Skip to content

Perf (II)

ravel() vs flatten()

np.ravel() will avoid copy if possible and thus faster than flatten()

broadcasting rules

when broadcasting is possible, we do not need to use np.tile()

numexpr

numexpr is 5x faster than NumPy expression.

a = df['a']
expr = 'sin(a - 1) + 1'
result1 = np.sin(a - 1) + 1
result2 = numexpr.evaluate(expr)
result3 = pd.eval(expr, engine='numexpr')

pd.eval and pd.query

Mainly used for large arrays to save memory thus the speed.
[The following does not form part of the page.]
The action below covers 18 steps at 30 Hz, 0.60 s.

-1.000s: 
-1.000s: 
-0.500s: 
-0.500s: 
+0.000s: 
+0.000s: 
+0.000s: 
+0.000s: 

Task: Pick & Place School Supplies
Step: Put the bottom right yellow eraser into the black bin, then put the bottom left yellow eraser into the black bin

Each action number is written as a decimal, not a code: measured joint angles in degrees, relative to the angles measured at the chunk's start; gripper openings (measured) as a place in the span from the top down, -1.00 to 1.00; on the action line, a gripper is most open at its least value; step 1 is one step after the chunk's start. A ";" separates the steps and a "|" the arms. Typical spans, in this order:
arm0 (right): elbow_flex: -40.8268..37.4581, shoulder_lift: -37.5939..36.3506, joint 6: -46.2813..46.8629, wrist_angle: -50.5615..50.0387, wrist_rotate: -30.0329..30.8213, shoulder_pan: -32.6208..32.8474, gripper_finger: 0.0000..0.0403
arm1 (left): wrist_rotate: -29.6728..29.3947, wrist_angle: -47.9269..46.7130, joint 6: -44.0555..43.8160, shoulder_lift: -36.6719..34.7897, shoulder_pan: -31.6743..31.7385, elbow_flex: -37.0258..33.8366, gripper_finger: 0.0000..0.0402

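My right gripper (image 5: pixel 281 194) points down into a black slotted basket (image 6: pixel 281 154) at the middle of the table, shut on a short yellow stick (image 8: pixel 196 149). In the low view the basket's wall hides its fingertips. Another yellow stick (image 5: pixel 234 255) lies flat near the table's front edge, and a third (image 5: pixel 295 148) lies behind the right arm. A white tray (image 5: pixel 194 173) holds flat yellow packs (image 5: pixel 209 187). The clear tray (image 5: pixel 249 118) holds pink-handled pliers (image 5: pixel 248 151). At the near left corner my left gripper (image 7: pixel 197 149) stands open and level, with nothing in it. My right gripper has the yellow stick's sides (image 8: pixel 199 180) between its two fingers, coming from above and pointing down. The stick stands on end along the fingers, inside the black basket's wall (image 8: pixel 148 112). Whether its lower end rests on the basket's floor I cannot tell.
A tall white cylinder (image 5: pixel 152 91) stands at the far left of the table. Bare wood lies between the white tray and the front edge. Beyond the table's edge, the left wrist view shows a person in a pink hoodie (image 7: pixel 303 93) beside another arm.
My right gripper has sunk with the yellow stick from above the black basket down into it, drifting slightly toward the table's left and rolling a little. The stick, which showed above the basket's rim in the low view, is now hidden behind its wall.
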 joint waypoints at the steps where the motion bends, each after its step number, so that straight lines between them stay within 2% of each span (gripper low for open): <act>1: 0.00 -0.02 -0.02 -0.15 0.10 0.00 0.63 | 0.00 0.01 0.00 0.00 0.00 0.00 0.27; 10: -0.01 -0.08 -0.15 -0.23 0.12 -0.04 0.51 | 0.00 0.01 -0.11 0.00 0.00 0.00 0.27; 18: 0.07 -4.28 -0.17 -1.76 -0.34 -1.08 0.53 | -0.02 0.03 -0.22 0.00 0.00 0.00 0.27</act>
# 2x faster than df1+df2 and less mem
pd.eval('df1 + df2'))

# pd.eval
result1 = (df['A'] + df['B']) / (df['C'] - 1)
result2 = pd.eval("(df.A + df.B) / (df.C - 1)")

# df.eval
result3 = df.eval('(A + B) / (C - 1)')
# add/modify col
df.eval('D = (A + B) / C', inplace=True)

# df.eval with local variable
col_mean = df.mean(1)
result1 = df['A'] + col_mean
result2 = df.eval('A + @col_mean')

# df.query
result1 = df[(df.A < 0.5) & (df.B < 0.5)]
result2 = pd.eval('df[(df.A < 0.5) & (df.B < 0.5)]')
result2 = df.query('A < 0.5 & B < 0.5')

# df.query with local variable
avg = df['C'].mean()
result1 = df[(df.A < avg) & (df.B < avg)]
result2 = df.query('A < @avg & B < @avg')